**PROBLEM DETAILS:** Identify the lines in the data below that contain "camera" and give only how many there are.

+++

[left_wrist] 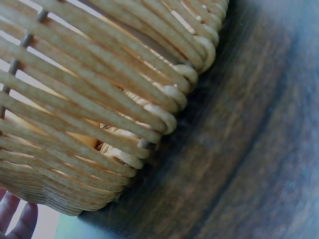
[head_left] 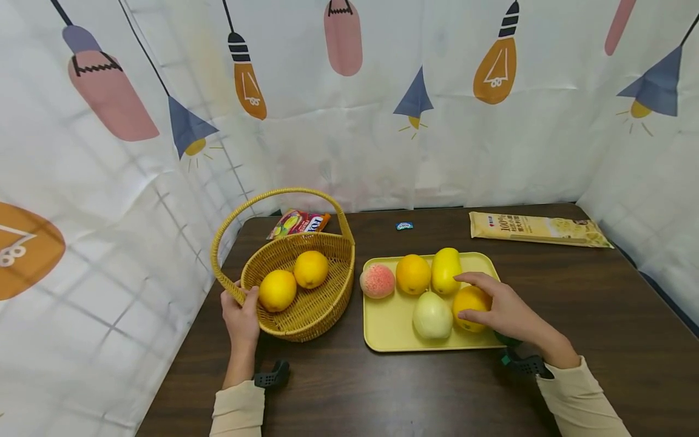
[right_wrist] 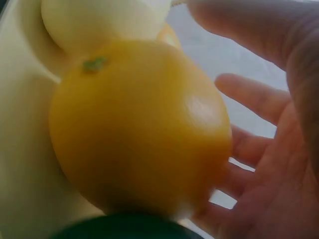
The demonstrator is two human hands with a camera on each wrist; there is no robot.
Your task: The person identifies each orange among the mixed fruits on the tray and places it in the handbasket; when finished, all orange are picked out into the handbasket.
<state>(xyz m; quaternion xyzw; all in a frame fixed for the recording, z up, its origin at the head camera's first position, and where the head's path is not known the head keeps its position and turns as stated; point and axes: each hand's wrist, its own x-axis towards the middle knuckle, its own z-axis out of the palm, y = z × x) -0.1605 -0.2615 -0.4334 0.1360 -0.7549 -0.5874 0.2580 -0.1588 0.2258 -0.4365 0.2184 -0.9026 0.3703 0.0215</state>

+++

**SOLVED PROBLEM:** 2